I'm not the user youre replying to and although I used to agree 100% with what youre saying, I realized a person needs to experience some form of human connection at least once, if only to get rid of that pesky "what if" ceaselss thoughts. This doesn't necessarily have to be le gf, it can simply be a GOOD friend, or a relative you're really close to for a long time.

When people say "you need to learn to be complete by yourself blah blah blah" they usually say that to people who are constantly, on the chase for their "significant other" that will make them complete, even though they already have a good circle of friends and loving relatives. But then there's also the opposite end of the spectrum, people who for whatever reason, are actually alone. People who often due to "mental illness" withdrew early on and lived "asleep" for a long long time. Those people naturally grew up to have absolutely none in terms of social connections. To *that* group of people, would you tell the same "Because if you're not happy by yourself there's a very high probability you won't be happy around other people..." thing?
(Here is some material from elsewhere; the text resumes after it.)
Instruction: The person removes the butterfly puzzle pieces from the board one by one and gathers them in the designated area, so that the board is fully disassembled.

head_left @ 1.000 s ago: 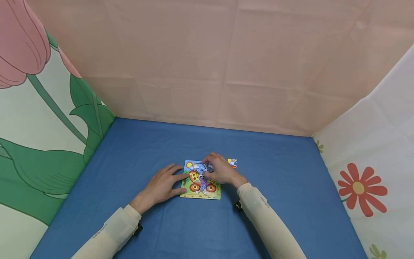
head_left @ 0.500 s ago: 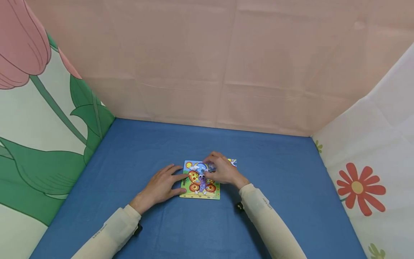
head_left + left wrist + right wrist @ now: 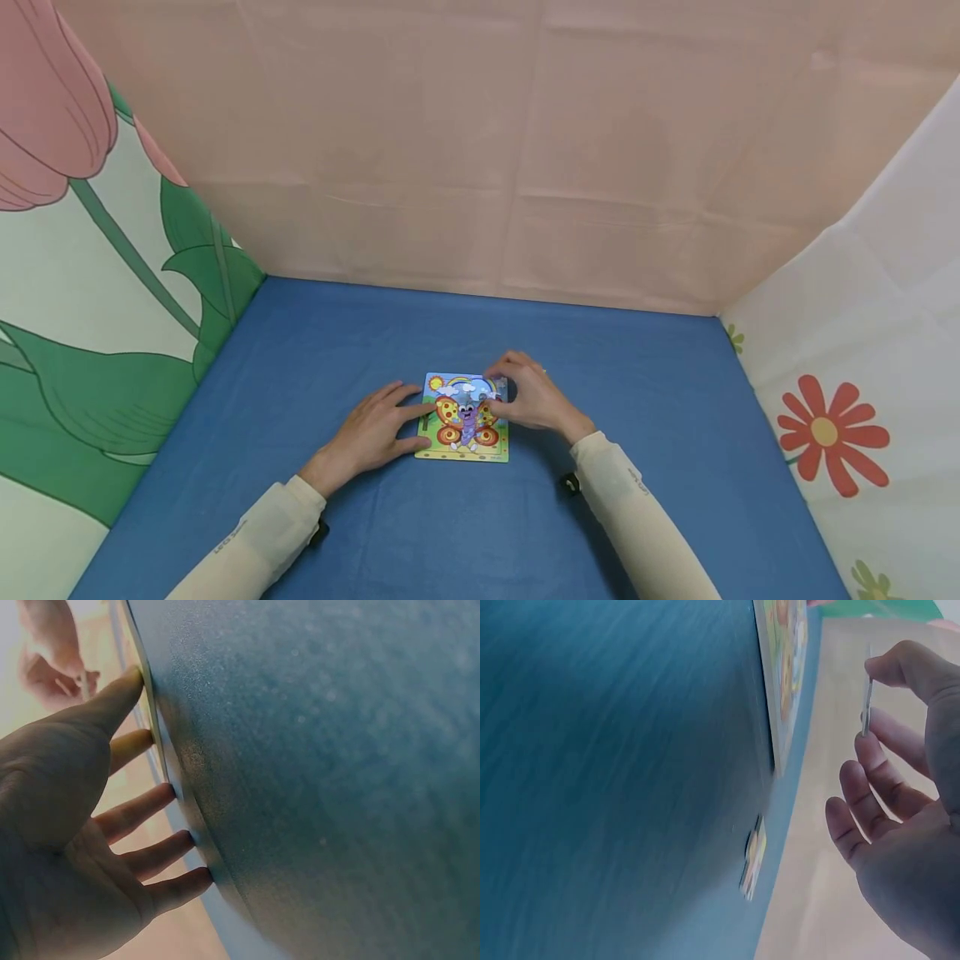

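Butterfly puzzle board (image 3: 461, 456) lies flat on the blue desk (image 3: 420, 525), between the two hands. Left hand (image 3: 372, 427): fingers spread apart, tips touching the board's left edge, thumb near its lower left corner. Right hand (image 3: 536, 400): thumb and fingers clamped on a thin puzzle piece (image 3: 868, 697), held above the board's upper right part and apart from it (the right wrist view shows the piece edge-on, so its picture can't be read); other fingers slightly bent. A loose piece (image 3: 754, 859) lies on the desk near the board. Both arms in cream sleeves (image 3: 255, 529). Behind: beige cloth (image 3: 480, 167); tulip panel (image 3: 127, 292) at left, white panel with red flower (image 3: 828, 433) at right.
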Demonstrator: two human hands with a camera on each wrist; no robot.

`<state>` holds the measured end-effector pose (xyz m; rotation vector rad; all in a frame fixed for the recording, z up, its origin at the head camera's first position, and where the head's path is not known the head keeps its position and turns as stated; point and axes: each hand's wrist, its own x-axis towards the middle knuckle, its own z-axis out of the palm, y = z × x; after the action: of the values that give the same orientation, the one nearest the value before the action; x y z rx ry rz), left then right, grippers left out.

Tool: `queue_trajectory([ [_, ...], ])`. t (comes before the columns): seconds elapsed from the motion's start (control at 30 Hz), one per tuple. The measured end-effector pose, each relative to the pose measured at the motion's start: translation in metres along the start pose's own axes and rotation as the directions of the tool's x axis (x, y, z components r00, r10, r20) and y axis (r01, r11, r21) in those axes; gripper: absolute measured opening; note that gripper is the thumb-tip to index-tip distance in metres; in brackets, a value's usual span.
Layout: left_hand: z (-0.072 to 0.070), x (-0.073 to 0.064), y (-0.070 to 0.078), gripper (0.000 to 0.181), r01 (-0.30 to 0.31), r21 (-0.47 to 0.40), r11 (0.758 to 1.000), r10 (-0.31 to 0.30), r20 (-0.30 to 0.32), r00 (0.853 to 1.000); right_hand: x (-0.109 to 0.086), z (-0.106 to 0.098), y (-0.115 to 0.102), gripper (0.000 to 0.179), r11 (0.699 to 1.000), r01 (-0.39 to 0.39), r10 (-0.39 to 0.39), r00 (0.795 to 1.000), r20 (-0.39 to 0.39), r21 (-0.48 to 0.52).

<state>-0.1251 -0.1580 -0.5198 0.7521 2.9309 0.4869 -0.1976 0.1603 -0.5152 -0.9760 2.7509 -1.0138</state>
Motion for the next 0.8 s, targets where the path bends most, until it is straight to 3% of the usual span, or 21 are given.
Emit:
queue_trajectory([
  [0.8,0.003,0.0,-0.002,0.056,-0.006,-0.01,1.0,0.006,-0.021,1.0,-0.062,-0.047,0.046,0.035,0.993,-0.111,0.105,0.988,-0.114,-0.05],
])
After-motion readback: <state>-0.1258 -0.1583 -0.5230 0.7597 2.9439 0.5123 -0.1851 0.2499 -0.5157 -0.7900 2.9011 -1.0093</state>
Also what do you think of the whole "You need to love yourself first before you can love others" when you've never been loved before?

Just because I respect the veracity of suicide doesn't mean I'm condoning it.
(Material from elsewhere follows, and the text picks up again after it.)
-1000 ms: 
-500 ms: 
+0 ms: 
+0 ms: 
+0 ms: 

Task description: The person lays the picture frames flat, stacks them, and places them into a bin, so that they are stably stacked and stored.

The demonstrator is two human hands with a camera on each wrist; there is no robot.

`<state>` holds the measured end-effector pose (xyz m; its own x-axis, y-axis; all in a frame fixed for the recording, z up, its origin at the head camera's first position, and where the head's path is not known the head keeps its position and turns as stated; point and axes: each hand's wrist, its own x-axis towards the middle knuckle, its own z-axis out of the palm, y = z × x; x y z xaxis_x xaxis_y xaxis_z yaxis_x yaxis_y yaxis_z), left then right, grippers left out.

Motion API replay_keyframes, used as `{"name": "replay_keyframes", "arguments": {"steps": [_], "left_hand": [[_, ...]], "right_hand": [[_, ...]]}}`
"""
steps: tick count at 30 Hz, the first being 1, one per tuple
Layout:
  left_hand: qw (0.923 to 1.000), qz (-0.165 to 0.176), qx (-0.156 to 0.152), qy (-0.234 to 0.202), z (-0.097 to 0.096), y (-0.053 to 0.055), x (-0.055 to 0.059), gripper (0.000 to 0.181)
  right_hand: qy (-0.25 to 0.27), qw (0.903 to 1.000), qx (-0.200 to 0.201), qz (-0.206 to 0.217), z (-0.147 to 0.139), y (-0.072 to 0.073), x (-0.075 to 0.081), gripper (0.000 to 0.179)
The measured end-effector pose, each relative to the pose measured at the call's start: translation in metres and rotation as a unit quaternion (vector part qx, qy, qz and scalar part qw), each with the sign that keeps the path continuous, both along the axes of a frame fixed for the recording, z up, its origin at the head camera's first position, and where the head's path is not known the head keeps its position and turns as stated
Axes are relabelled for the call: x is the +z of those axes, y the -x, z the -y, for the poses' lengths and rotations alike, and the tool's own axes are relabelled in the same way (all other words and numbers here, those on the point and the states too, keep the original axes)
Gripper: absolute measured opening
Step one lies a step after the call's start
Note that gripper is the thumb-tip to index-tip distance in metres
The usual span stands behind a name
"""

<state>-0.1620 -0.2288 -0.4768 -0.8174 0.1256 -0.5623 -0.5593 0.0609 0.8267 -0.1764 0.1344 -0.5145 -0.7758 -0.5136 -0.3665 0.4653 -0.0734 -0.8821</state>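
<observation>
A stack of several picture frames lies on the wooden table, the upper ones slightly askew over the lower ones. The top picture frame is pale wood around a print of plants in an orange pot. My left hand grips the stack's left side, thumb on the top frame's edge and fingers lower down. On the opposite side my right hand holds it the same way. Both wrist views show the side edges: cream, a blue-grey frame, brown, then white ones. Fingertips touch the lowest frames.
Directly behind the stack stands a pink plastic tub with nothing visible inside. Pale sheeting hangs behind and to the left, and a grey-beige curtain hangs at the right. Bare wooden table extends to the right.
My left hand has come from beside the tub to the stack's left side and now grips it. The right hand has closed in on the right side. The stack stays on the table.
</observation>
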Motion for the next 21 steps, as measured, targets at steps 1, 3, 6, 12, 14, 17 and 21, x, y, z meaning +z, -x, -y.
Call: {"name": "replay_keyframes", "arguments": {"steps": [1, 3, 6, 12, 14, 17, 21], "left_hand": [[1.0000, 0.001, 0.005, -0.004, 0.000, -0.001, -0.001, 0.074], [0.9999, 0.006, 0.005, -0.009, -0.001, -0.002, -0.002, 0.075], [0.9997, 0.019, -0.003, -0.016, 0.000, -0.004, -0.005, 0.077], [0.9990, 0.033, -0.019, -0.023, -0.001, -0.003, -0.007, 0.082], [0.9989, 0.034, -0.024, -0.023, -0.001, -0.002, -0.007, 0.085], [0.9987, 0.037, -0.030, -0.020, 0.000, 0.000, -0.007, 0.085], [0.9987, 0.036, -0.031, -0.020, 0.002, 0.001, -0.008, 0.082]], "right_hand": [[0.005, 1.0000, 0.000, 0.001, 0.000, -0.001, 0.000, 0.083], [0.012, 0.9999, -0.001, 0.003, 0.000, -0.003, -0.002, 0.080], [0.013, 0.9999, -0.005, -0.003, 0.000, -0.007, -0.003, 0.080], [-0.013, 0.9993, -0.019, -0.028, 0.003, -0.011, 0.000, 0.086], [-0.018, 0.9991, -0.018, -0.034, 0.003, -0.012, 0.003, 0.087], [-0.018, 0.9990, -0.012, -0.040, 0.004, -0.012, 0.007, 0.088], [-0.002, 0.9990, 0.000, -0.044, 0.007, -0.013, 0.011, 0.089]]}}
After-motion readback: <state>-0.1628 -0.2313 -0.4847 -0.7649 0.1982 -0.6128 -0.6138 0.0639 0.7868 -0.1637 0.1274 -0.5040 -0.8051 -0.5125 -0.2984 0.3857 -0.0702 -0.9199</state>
Well, the way you phrased that poses the question that if someone who was devoid of love their entire life - how would they recognize love when they got it and not push it away? In the same way, ignorant lost people don't recognize the advice they desperately need to hear, precisely because they're lost and ignorant. What transforms a stupid person into an intelligent one? What allows a stupid person to identify what intelligence is? What is it that gets in the middle of that paradox to break it? The answer is kind of the core of my personal philosophy.

There are plenty of people who have lots of friends but are alone, lovers but no love, everything that they want but are perfectly miserable.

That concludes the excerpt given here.